(Source data)

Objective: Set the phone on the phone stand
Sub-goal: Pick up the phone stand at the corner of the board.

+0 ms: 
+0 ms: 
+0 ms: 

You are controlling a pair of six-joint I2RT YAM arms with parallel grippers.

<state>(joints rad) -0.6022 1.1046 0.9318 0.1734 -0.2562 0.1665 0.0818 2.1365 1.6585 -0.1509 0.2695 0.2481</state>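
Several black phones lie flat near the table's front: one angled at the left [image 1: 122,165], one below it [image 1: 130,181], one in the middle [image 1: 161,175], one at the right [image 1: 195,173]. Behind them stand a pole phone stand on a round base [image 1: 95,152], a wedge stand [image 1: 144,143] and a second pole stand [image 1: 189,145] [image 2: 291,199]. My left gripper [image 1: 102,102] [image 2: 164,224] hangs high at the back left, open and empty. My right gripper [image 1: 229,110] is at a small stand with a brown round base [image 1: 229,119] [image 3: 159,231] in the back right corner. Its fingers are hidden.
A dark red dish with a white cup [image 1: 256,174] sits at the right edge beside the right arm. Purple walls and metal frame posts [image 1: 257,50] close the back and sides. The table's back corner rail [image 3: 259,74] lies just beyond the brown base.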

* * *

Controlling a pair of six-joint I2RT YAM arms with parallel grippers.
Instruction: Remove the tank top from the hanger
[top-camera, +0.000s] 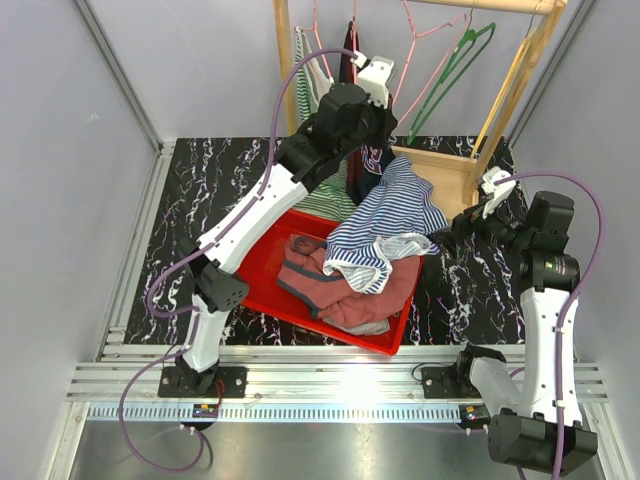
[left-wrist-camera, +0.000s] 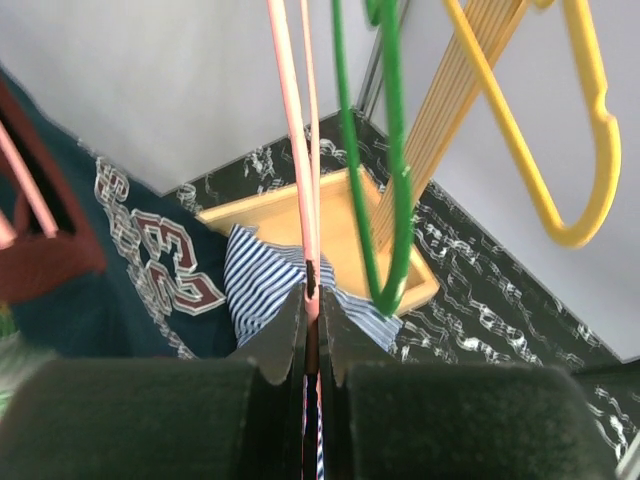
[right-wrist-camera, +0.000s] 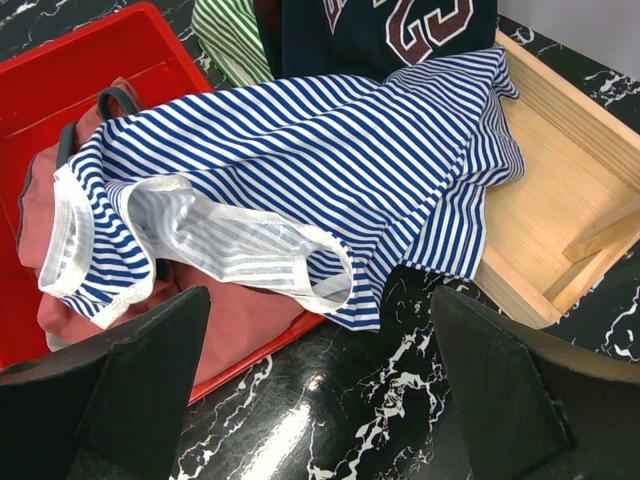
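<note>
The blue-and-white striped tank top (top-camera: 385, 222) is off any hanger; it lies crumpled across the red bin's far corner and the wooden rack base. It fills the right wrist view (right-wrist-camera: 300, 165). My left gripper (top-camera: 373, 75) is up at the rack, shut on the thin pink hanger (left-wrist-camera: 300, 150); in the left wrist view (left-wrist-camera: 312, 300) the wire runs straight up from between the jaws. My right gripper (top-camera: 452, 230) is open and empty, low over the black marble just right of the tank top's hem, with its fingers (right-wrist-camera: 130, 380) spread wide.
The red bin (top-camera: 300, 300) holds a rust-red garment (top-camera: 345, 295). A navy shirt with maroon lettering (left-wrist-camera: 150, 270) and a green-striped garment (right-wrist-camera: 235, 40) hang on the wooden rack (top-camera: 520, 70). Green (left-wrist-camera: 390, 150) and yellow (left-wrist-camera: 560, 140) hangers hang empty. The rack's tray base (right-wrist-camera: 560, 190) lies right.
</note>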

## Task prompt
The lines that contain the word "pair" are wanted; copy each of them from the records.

## Solution to the problem
You are controlling a pair of six-joint I2RT YAM arms with parallel grippers.
Controlling a pair of six-joint I2RT YAM arms with parallel grippers.

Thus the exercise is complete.